Task to complete. Could you write out, exactly, every line from the top of the data through the line holding "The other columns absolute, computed"? Omit the pictures.

Data extract.
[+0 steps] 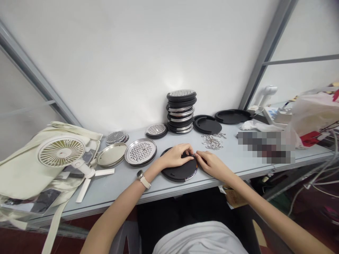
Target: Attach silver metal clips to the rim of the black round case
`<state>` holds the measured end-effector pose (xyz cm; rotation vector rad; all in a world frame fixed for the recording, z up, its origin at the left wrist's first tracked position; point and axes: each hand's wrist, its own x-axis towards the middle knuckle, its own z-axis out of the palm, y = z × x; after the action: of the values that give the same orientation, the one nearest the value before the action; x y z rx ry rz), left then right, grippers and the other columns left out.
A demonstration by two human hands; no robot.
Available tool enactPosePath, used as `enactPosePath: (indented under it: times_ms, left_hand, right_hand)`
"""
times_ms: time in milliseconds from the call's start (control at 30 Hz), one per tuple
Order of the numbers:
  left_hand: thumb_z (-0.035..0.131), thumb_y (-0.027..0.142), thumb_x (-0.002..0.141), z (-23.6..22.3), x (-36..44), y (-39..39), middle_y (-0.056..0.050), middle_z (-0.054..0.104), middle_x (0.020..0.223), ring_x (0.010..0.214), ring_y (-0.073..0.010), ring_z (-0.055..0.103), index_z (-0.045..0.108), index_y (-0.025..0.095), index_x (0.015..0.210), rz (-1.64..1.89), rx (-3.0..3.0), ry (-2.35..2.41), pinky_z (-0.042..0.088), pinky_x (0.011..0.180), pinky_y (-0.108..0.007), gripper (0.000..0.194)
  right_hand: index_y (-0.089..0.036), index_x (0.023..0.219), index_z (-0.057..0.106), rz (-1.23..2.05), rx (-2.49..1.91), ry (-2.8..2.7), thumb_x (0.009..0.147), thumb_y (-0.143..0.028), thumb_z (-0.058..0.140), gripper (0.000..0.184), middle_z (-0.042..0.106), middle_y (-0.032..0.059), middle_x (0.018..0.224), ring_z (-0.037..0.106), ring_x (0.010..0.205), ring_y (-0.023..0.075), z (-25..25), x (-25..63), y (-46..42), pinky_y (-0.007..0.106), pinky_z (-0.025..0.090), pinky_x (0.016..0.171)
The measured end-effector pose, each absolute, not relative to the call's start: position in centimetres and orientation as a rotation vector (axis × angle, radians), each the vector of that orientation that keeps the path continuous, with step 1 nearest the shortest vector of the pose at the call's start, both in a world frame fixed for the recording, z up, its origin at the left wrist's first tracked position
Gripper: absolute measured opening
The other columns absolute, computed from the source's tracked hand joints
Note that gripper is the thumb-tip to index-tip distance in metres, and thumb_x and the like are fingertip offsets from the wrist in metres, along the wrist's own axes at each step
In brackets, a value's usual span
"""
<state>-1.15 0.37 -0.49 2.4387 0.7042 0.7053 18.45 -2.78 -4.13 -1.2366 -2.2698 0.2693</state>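
A round black plate (181, 170) lies flat near the table's front edge, with a shiny metal edge showing along its lower right side. My left hand (178, 156) reaches over the plate, its fingers curled and pinching at the upper right rim. Beside it, my right hand (210, 164) grips the same part of the rim from the right, thumb and fingers together. Both sets of fingertips nearly meet there and partly hide the rim. Just behind my right hand is a pile of small metal hooks (212, 141).
A tall stack of black and metal discs (181, 112) stands behind the plate. Perforated metal discs (140, 151) and plain metal lids (111, 154) lie to the left. Farther left are a white fan (62, 152) and a cream bag (23, 165). Black trays (233, 116) rest at the back right.
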Motion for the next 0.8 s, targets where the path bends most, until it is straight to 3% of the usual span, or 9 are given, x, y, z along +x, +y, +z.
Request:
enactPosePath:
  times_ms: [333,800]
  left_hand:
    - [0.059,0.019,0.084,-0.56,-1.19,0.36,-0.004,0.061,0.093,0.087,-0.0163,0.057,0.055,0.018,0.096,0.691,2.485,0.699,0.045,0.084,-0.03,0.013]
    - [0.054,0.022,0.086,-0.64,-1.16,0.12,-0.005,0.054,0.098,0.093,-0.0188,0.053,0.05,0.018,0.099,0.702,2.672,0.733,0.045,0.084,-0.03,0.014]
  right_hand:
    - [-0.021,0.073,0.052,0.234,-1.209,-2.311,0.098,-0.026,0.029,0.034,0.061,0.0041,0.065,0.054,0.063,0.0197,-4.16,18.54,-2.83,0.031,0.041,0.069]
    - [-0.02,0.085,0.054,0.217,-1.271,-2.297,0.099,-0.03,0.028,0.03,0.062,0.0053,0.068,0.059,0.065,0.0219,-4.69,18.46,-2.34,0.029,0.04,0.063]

Task output.
[+0 steps] 
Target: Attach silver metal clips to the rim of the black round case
`<state>` holds the measured end-effector pose (xyz cm; rotation vector rad; all in a world frame fixed for the recording, z up, its origin at the left wrist's first tracked position; point and axes: each hand's wrist, its own x-axis towards the middle knuckle, its own z-axis out of the palm, y = z × x; after the action: of the values that give the same orientation, the one nearest the value before the action; x y z rx ry rz), left then right, grippers and the other columns left out.
A demonstration by two human hands; no robot.
Available tool enactPosePath, used as `enactPosePath: (indented under it: times_ms, left_hand, right_hand)`
"""
times_ms: time in milliseconds from the call's start (control at 30 Hz), one per tuple
Order of the numbers:
  left_hand: thumb_z (-0.035..0.131), thumb_y (-0.027..0.142), thumb_x (-0.002..0.141), z (-23.6..22.3), x (-36..44), y (-39..39), middle_y (-0.056..0.050), middle_z (-0.054..0.104), middle_x (0.020..0.223), ring_x (0.010..0.214), ring_y (-0.073..0.010), ring_z (-0.055..0.103), index_z (-0.045..0.108), index_y (-0.025..0.095), index_x (0.015..0.210), rz (-1.64..1.89), rx (-3.0..3.0), ry (-2.35..2.41), pinky_z (-0.042..0.088), pinky_x (0.011..0.180), pinky_y (-0.108..0.007), gripper (0.000..0.194)
  right_hand: index_y (-0.089..0.036), index_x (0.023..0.219), index_z (-0.057..0.106), rz (-1.23..2.05), rx (-2.49..1.91), ry (-2.8..2.7), thumb_x (0.009..0.147), thumb_y (-0.143..0.028), thumb_z (-0.058..0.140), gripper (0.000..0.184), middle_z (-0.042..0.106), middle_y (-0.032..0.059), middle_x (0.018..0.224), ring_z (-0.037..0.106), ring_x (0.010..0.205), ring_y (-0.023..0.075), z (-25..25), x (-25..63), y (-46..42), pinky_y (-0.007..0.106), pinky_z (-0.025..0.090), pinky_x (0.016..0.171)
The measured end-effector pose, each absolute, not relative to the call's start: position in centimetres and orientation as a rotation vector (axis × angle, radians), each the vector of that orientation that keeps the path continuous, with step 1 nearest the shortest vector of the pose at the call's start, both in a world frame fixed for the recording, z up, its origin at the left wrist's first tracked position
Gripper: absolute measured opening
The other columns absolute, computed from the source's tracked hand joints

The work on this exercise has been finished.